Segundo o presidente do sindicato, desde 2006, a classe de professores, vem tentando dialogar com o gestor, afim de chegarem a conclusão pela a implantação do plano de carreira dos servidores da educação do município. “Mas a prefeitura vem tapeando desde então, com desculpas esfarrapadas, dizendo que o município não pode pagar um salário melhor aos professores" diz Almeida. O presidente do sindicato afirmou que a argumentação da prefeitura é de que está passando por dificuldades financeiras. "E assim segue, nos empurrando com a barriga. Quando candidato, o atual prefeito, prometeu em palanque que sua primeira ação como prefeito era implantar o plano de carreira dos professores, após três meses de empossado, esse sindicato, na pessoa de sua diretoria, procurou o prefeito, para saber de seus propósitos para com a educação, e o mesmo respondeu que tinha interesse, mais não podia pagar um melhor salário aos professores", diz o sindicalista. Segundo ele foram marcadas inúmeras reuniões com a prefeitura, "cada uma com o propósito de ganhar tempo e vem se arrastando até hoje”, salienta.

Ainda segundo o sindicato, diante do descaso, falta de compromisso e de incentivo por parte do gestor municipal, o sindicato, juntamente com sua assessoria jurídica, partiu para a ação de fazer um projeto de lei de iniciativa popular, baseado na lei orgânica do município e na constituição federal, seguindo os trâmites legais. “Montamos o projeto e colhemos assinaturas, de acordo com as determinações da lei orgânica do município e protocolamos na câmara municipal no mês de novembro de 2013, ficando assim as análises e reparos somente para fevereiro do ano seguinte, o mesmo foi analisado pelas comissões da câmara e jurídico de ambos os lados e foi até elogiado, mas agora nas proximidades de votação, os vereadores disseram que não podem votar o projeto, por que o mesmo tem que partir do gestor municipal, ou seja, pura enrolação e ganho de tempo. Mais enquanto isso, o professor tem trabalhar quarenta horas por dia e em regime de fiscalização, por que é com uns e outro não”, pontua o sindicalista.

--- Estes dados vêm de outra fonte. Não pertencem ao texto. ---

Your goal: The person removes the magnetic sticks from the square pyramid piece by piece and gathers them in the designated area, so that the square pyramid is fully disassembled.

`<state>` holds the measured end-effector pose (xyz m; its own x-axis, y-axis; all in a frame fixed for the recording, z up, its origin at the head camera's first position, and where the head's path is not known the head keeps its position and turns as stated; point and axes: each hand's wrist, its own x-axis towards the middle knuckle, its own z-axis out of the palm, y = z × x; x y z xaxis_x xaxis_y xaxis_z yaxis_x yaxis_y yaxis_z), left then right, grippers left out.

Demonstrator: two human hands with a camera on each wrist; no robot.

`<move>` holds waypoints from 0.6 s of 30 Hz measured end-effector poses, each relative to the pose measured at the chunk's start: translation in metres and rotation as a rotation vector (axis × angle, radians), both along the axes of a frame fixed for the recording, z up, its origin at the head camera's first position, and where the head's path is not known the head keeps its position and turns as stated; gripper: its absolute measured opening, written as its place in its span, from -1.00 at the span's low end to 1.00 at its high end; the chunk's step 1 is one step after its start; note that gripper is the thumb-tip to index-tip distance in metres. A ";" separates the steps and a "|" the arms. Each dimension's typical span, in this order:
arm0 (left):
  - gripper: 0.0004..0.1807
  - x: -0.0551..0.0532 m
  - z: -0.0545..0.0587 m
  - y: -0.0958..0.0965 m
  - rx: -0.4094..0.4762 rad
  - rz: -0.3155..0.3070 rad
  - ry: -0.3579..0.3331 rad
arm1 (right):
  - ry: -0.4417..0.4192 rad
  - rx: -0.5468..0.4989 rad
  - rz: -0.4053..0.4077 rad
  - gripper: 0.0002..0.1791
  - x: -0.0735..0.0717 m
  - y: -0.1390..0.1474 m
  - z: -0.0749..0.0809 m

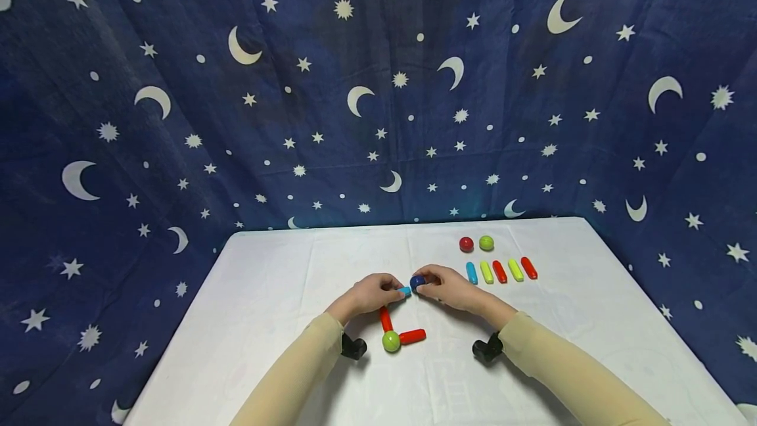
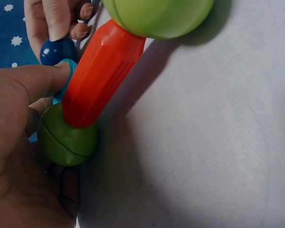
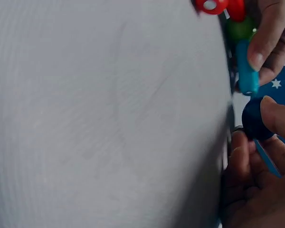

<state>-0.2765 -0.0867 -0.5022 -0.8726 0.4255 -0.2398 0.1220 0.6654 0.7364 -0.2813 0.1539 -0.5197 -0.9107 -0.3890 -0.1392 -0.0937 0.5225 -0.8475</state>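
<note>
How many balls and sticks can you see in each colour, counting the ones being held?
Red ball: 1
Green balls: 3, one visible only in the wrist views
Dark blue ball: 1
Red sticks: 4
Yellow sticks: 2
Light blue sticks: 2
Total: 13

Blue ball (image 3: pixel 252 119) near turquoise rod (image 3: pixel 247 71)

We face a dark blue cloth (image 1: pixel 331 130) with a pale moon-and-star print, hanging around the back and sides of a white-covered table (image 1: pixel 272 281) under soft light.
</note>
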 end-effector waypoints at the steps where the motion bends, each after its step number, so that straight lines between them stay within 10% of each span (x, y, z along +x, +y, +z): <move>1: -0.81 0.000 0.000 0.000 -0.002 0.001 0.001 | -0.001 -0.017 -0.002 -0.62 0.000 0.001 0.002; 18: -0.77 0.004 0.001 -0.004 0.002 -0.012 0.027 | 0.167 -0.048 -0.341 -0.30 -0.021 0.108 0.056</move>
<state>-0.2725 -0.0907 -0.5012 -0.8736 0.4365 -0.2152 0.1499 0.6621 0.7343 -0.3023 0.2619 -0.4637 -0.9975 -0.0622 0.0330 -0.0601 0.5074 -0.8596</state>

O presidente do sindicato ainda salienta que movimento "é um pedido de socorro a todos que possam nos ajudar a nos livrar desse cárcere, dessa terra sem lei, sem justiça. Nós não aguentamos mais tanto descaso, tanto descriminação, tanta perseguição, apelamos para todos que possam nos libertar dessa ditadura", disse. Segundo ele, se a câmara de vereadores não tomar uma posição, a educação irá paralisar suas funções de docente, até o fim do mês de março. "Pois do jeito que está não vai ficar”, finaliza o sindicalista.